* [Problem to work on]
In the records that follow, find each line containing "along" and copy it.

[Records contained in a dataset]
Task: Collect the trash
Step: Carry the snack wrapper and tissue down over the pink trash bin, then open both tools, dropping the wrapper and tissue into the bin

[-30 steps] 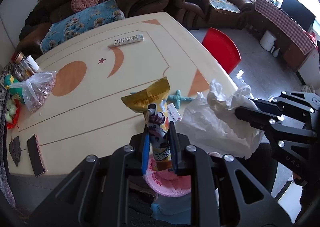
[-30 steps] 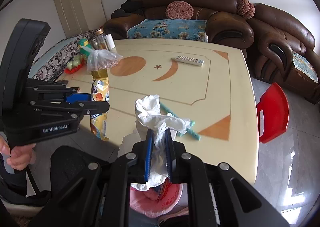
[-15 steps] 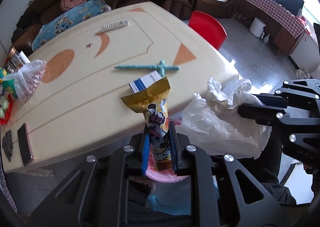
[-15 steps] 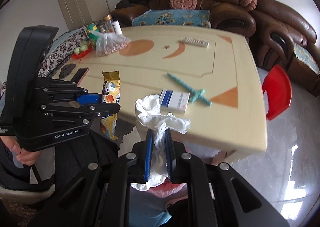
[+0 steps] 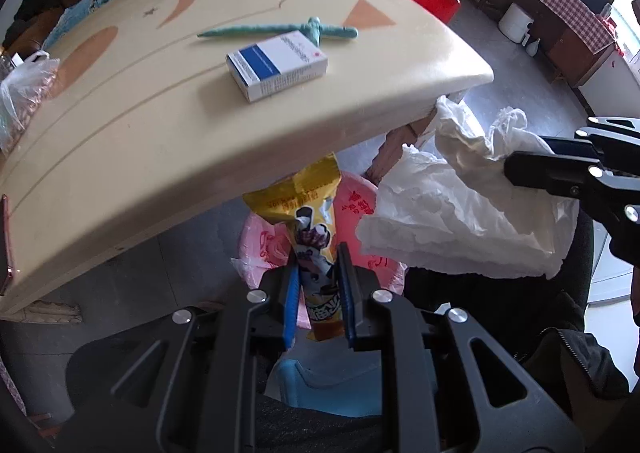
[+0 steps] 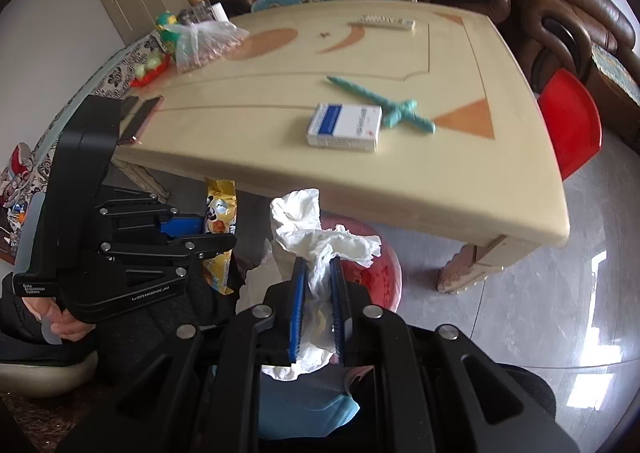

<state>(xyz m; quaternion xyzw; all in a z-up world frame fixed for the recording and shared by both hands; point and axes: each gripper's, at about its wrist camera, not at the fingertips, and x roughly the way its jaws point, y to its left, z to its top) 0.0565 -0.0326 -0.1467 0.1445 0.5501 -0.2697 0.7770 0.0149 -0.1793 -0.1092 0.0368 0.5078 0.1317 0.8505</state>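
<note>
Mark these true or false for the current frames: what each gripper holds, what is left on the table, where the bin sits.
1. The left gripper is shut on a yellow snack wrapper. True.
2. The right gripper is open and holds nothing. False: it is shut on crumpled white tissue paper.
3. A blue-and-white cardboard box lies on the cream table. True.
4. The teal stick toy is in the pink-lined bin. False: it lies on the table, beside the box.
5. The bin sits below the table edge. True.
</note>
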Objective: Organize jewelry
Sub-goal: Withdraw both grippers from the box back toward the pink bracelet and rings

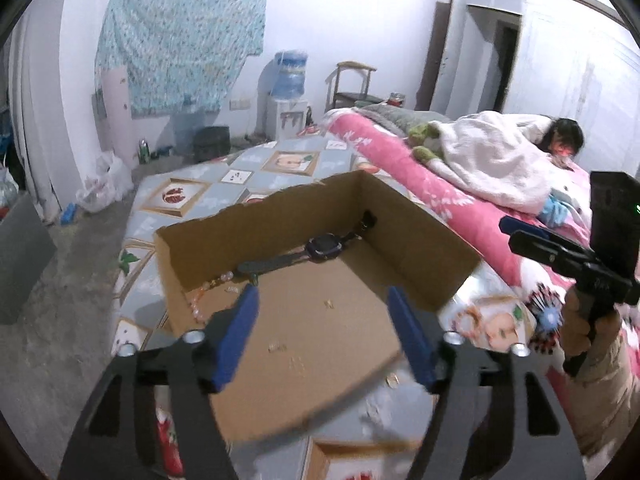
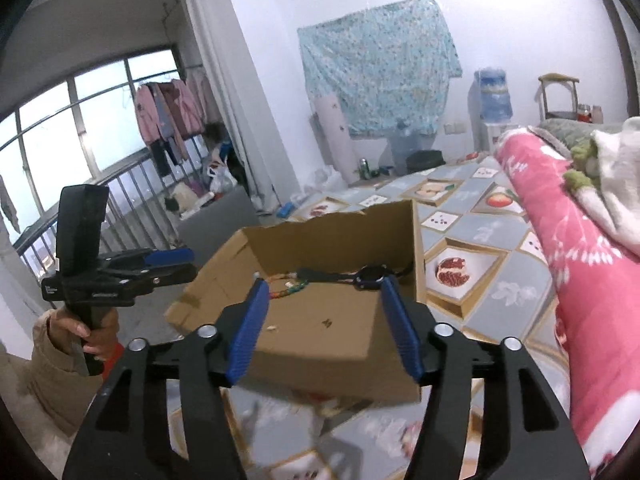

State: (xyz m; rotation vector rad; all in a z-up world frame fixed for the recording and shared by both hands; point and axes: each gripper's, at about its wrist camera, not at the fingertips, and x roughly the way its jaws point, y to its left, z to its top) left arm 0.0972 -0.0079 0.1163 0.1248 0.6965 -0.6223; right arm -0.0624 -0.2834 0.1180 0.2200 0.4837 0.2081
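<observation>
An open cardboard box sits on the bed. Inside lie a black wristwatch, a beaded bracelet and a few small gold pieces. My left gripper is open and empty above the box's near side. My right gripper is open and empty above the box too. The right gripper shows in the left wrist view at the right. The left gripper shows in the right wrist view at the left.
The bed has a grey fruit-print sheet and a rolled pink quilt. A person lies under a white blanket. A colourful hair tie lies beside the box. A water dispenser stands by the wall.
</observation>
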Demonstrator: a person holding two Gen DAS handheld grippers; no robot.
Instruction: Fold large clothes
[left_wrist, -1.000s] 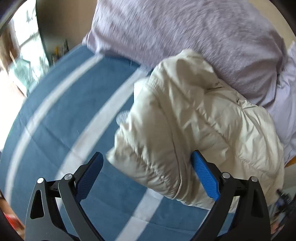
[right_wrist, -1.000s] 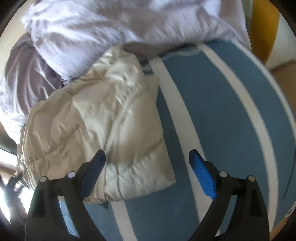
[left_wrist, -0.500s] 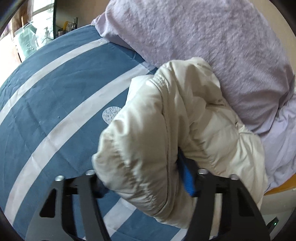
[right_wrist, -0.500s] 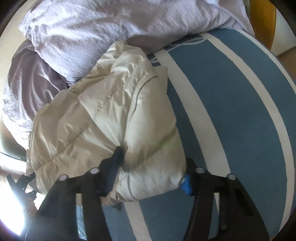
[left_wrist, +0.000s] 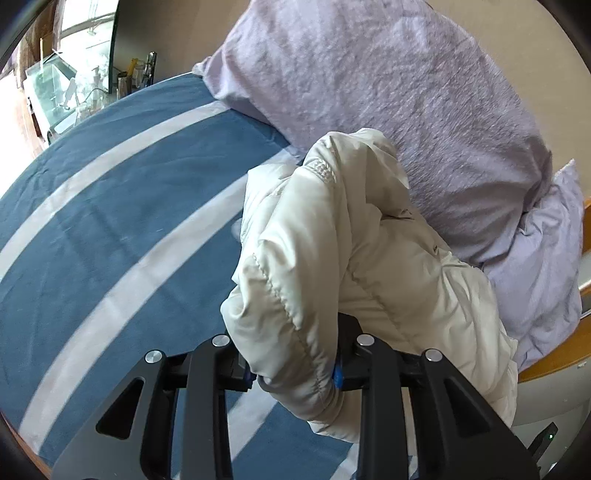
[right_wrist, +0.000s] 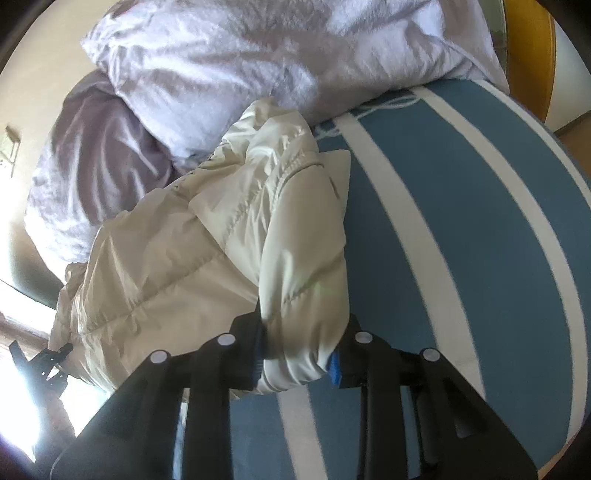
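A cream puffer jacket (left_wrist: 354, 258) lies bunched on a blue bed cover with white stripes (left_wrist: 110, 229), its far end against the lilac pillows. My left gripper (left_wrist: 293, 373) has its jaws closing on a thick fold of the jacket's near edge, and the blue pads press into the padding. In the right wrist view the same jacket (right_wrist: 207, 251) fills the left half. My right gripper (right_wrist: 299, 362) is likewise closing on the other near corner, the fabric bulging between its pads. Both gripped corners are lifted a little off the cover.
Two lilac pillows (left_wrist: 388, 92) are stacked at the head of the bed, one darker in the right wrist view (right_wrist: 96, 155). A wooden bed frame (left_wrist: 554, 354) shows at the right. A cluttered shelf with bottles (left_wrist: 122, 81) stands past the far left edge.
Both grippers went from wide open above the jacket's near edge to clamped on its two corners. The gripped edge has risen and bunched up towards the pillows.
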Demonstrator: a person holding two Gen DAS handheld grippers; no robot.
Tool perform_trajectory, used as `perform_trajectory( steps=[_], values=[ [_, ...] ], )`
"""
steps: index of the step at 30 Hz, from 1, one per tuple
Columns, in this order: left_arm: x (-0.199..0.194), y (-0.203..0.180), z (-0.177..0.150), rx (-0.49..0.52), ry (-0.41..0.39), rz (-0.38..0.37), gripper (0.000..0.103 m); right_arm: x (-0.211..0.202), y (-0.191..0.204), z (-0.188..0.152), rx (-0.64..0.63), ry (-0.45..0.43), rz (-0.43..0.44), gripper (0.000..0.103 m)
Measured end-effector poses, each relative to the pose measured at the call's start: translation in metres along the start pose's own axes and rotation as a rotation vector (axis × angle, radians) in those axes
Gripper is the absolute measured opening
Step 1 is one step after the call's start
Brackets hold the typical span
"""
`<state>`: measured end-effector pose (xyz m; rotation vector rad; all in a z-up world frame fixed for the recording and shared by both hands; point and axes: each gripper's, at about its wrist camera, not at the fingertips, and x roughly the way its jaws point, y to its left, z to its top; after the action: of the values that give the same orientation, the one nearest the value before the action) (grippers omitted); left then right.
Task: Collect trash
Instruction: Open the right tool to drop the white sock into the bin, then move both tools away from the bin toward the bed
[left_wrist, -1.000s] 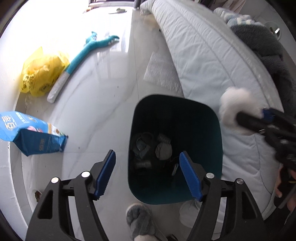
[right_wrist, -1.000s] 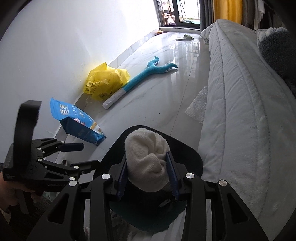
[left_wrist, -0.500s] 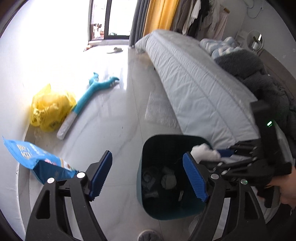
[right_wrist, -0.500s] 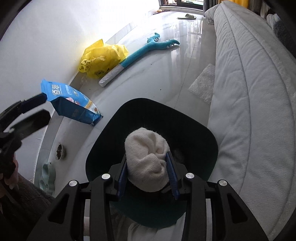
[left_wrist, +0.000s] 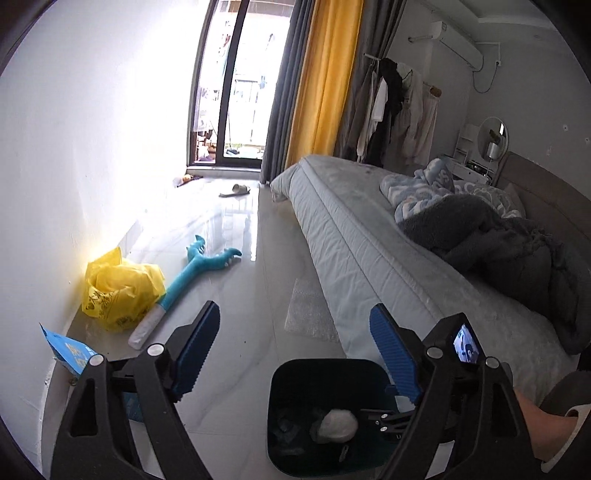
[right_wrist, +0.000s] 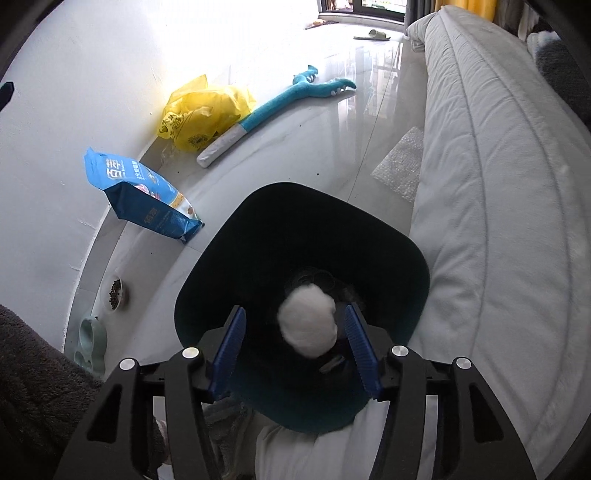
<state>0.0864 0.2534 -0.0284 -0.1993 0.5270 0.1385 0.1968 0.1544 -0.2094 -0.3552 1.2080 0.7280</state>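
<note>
Between the spread fingers of the right gripper, untouched, a fluffy white wad sits inside the dark teal bin, over dark scraps. The left gripper gapes too, bin at five o'clock.

Two black handheld grippers, blue-padded

Left black plastic gripper and right black plastic gripper share ribbed blue finger pads, silver screws; a dark grey fleece sleeve, bare forearm skin.

Blue bag: large white Chinese characters, top one resembling 百, smaller lines illegible. Yellow plastic bag: dark printed emblem and lettering, unreadable.
</note>
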Motion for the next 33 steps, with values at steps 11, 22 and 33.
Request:
perform_trajectory(
  steps=[11, 22, 33],
  values=[
    [-0.052, -0.059, 0.015, 0.010, -0.171, 0.030, 0.091, -0.107, -0.021, -0.039, 0.042, -0.275, -0.033, 0.069],
    [-0.048, -0.125, 0.000, 0.057, -0.146, 0.021, 0.099, -0.212, -0.061, -0.109, 0.147, -0.534, -0.133, 0.091],
    [-0.067, -0.162, -0.021, 0.143, -0.127, -0.010, 0.100, -0.299, -0.098, -0.190, 0.200, -0.727, -0.270, 0.099]
  ],
)
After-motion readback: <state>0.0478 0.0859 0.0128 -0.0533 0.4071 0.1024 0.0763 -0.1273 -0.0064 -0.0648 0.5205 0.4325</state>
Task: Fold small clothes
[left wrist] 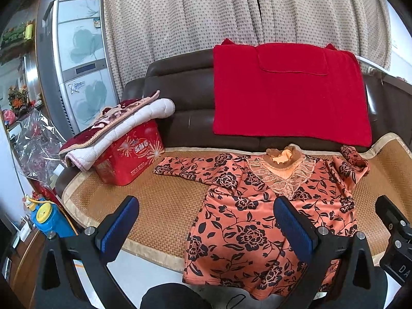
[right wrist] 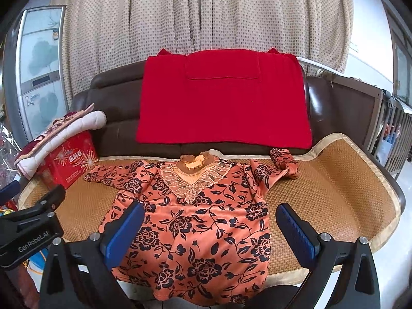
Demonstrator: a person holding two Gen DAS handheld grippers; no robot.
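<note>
A small orange top with black flowers and a lace collar (left wrist: 257, 221) (right wrist: 195, 221) lies flat, front up, on a woven mat. Its left sleeve stretches out to the side; its right sleeve (right wrist: 283, 163) is bunched up near the sofa back. The hem hangs over the mat's front edge. My left gripper (left wrist: 206, 206) hovers open above the top's left side, blue pads wide apart. Over the lower body of the top, my right gripper (right wrist: 209, 213) is open too, holding nothing. Part of the right gripper (left wrist: 394, 231) shows at the right edge of the left wrist view.
The woven mat (right wrist: 334, 193) covers a brown sofa seat. A red cloth (right wrist: 221, 97) drapes the sofa back. A red tin (left wrist: 131, 154) with a folded blanket (left wrist: 113, 131) on top sits at the mat's left end. A dotted curtain hangs behind; a wooden crib (right wrist: 391, 134) stands right.
</note>
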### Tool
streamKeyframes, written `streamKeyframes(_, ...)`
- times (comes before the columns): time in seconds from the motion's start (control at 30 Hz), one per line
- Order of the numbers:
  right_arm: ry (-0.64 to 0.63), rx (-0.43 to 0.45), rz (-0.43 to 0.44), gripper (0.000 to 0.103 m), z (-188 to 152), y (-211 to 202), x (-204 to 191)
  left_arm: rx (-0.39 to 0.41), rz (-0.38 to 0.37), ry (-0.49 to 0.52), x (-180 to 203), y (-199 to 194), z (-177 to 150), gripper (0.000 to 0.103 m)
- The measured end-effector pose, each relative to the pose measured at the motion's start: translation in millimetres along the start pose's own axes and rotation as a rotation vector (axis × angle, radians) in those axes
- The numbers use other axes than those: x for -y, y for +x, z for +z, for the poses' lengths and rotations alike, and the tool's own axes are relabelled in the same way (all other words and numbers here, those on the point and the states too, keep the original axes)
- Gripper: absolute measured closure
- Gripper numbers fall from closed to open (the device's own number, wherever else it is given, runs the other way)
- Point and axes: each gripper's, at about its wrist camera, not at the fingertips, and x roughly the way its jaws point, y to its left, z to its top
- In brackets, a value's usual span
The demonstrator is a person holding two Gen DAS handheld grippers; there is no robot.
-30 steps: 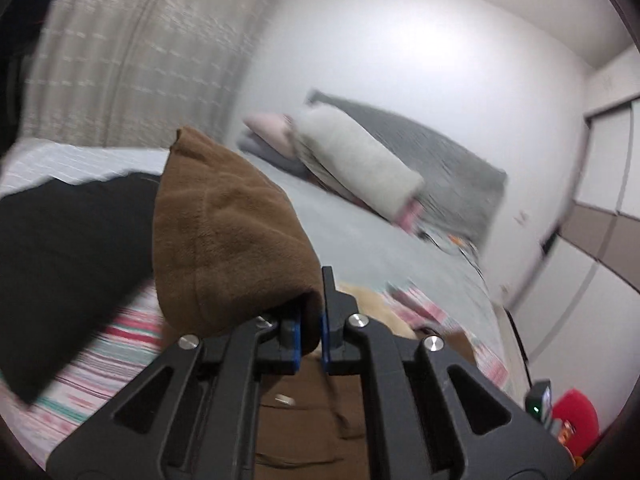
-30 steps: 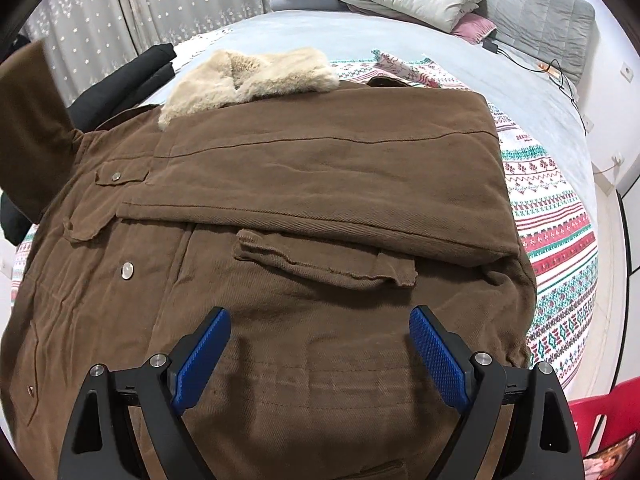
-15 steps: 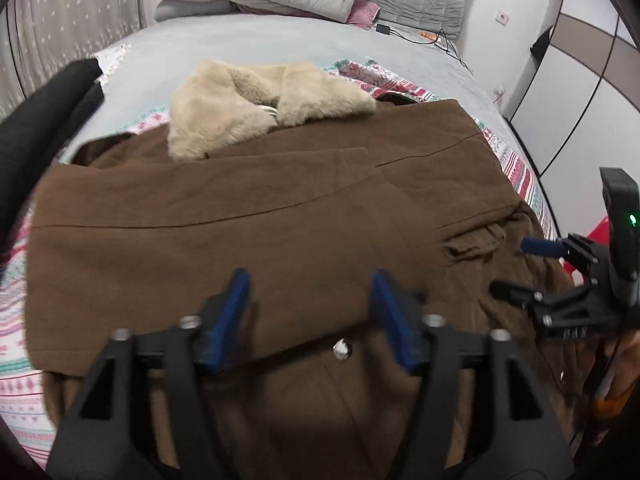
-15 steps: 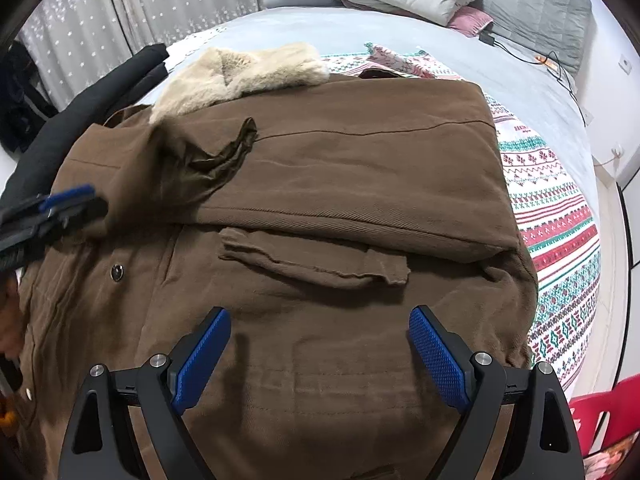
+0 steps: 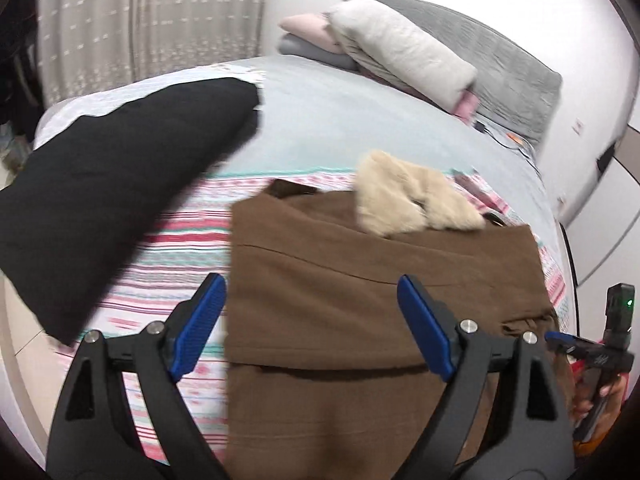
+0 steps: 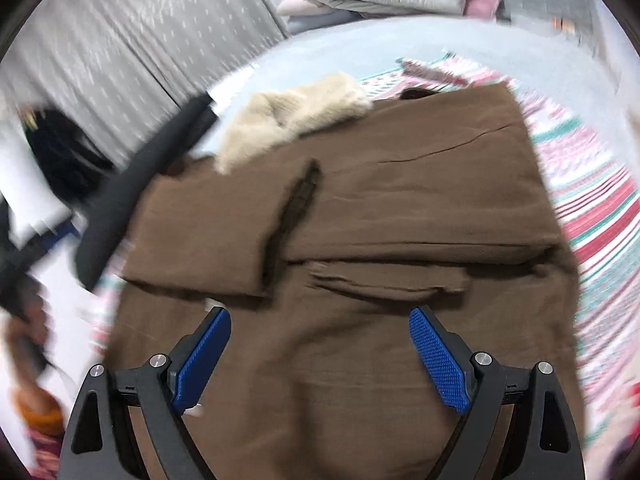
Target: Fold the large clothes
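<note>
A: Right, near end first. Left gripper [image 5: 310, 322] jaws wide apart, nothing between them, hanging over the left edge of the brown jacket [image 5: 384, 280]. Right gripper [image 6: 320, 354] likewise spread and empty, above the lower body of the jacket

B: Where does the jacket lie?

A: Flat on the striped blanket [image 5: 180, 248] on the bed [image 5: 344, 120], both sleeves folded across the chest, fleece collar [image 5: 412, 204] at the far end

B: Handling?

A: Looks thick, heavy cloth, soft but bulky; layers should drag rather than slide. I'd judge the hem corners the place to pinch, deep enough to catch every layer, since a shallow bite may slip off

B: Differences between views?

A: Right wrist shows the sleeve overlap and a pocket flap [image 6: 388, 280] below it; the left view does not. Left wrist shows the black garment [image 5: 112, 184] just beside the jacket spread broad, then pillows [image 5: 400, 52] and headboard [image 5: 516, 68]. Right view is blurred toward its edges

B: Other gripper seen?

A: Right one's tip, at the left view's right edge
</note>
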Motion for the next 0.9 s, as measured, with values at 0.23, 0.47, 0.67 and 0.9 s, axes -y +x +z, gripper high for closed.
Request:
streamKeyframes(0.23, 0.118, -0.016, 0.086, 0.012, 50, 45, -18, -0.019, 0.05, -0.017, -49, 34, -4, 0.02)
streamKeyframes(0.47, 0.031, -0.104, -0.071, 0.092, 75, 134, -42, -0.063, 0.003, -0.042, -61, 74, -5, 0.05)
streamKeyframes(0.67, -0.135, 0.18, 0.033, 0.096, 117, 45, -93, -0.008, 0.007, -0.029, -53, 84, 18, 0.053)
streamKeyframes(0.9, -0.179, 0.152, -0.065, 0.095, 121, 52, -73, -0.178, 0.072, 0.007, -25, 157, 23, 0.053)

* [Exercise response]
Measured end-effector poses, each relative to the pose measured at the call's start: translation in metres along the start pose's own axes and rotation as a rotation vector (axis × angle, radians) in those axes
- The measured end-effector pose, each relative to the pose measured at the motion's start: translation in millimetres along the start pose's own axes and rotation as a rotation vector (axis × angle, radians) in those axes

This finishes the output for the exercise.